Work required: Transcribe the listing word for word. Begin at its first line and end with the line containing "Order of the".

Information supplied:
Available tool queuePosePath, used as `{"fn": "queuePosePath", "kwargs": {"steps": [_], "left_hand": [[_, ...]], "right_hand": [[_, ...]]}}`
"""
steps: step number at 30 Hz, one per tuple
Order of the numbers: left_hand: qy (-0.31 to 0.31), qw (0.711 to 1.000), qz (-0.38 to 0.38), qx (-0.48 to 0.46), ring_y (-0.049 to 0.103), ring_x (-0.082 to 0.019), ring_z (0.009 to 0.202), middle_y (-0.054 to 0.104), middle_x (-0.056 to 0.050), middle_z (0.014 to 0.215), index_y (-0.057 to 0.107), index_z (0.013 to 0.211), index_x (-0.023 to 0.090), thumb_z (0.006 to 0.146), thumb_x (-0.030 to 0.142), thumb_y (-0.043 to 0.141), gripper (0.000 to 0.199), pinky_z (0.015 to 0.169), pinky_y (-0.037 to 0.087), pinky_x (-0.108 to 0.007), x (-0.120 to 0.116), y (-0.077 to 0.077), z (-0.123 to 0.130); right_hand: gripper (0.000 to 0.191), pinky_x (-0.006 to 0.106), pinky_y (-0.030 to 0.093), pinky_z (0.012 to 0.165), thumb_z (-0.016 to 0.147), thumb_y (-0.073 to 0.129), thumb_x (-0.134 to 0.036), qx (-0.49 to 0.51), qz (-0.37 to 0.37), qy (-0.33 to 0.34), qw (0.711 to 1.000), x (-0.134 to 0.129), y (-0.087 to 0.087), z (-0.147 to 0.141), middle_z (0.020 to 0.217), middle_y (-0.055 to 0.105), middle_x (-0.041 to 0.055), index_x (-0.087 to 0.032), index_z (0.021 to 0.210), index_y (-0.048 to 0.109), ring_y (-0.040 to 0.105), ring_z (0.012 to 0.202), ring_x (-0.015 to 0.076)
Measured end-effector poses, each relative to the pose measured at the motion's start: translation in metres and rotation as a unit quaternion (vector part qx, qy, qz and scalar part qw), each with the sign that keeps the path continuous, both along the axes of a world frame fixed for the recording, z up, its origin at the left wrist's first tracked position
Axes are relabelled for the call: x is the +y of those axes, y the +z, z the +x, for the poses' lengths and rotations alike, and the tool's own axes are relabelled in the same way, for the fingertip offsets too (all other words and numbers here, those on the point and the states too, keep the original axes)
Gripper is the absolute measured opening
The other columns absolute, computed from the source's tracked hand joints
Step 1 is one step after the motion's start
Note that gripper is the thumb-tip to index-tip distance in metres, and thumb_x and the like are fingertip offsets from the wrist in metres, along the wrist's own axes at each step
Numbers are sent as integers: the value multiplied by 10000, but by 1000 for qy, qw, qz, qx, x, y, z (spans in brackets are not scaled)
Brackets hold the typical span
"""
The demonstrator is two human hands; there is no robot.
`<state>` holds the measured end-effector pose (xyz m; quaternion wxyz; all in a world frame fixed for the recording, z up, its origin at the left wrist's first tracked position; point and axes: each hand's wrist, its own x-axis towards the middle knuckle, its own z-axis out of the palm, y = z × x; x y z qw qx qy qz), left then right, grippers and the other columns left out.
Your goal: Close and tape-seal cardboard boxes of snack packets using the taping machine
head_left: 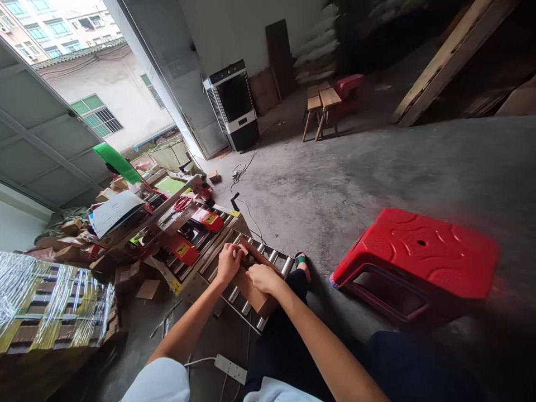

Output for this exercise:
Available tool queuePosePath, used as `{"fn": "queuePosePath", "kwargs": {"steps": [_], "left_hand": [[_, ...]], "right_hand": [[_, ...]]}}`
"""
steps: step number at 30 Hz, one per tuple
Order of the numbers: left_hand: qy (-0.31 to 0.31), qw (0.711 to 1.000), qz (-0.38 to 0.38), qx (-0.48 to 0.46), ring_y (-0.049 to 0.103), ring_x (-0.082 to 0.019), ring_z (0.009 to 0.202), middle_y (-0.054 to 0.104), middle_x (-0.056 to 0.050), middle_z (0.014 to 0.215), index_y (-0.057 to 0.107), index_z (0.013 to 0.211), index_x (-0.023 to 0.090), thumb_z (0.006 to 0.146), thumb_x (-0.030 to 0.142), thumb_y (-0.043 to 0.141), gripper (0.000 to 0.199), pinky_z (0.015 to 0.169), pinky_y (-0.037 to 0.087), pinky_x (-0.108 to 0.007), x (-0.120 to 0.116), y (-0.077 to 0.077), z (-0.123 to 0.130); right_hand: gripper (0.000 to 0.191), pinky_x (-0.006 to 0.106), pinky_y (-0.030 to 0.093), pinky_z (0.012 to 0.165), thumb_z (-0.016 to 0.147), thumb_y (-0.073 to 0.129), thumb_x (-0.134 to 0.036), qx (-0.49 to 0.51), qz (-0.37 to 0.37), qy (-0.33 to 0.34), qw (0.711 to 1.000), x (-0.134 to 0.129), y (-0.087 to 0.087), z (-0.147 to 0.141), middle_z (0.020 to 0.217), middle_y (-0.055 to 0.105), middle_x (-0.041 to 0.055), index_x (-0.087 to 0.032), index_z (0.021 to 0.210), index_y (-0.048 to 0.109), ring_y (-0.040 to 0.105), ring_z (0.012 to 0.202), ring_x (-0.015 to 0.076)

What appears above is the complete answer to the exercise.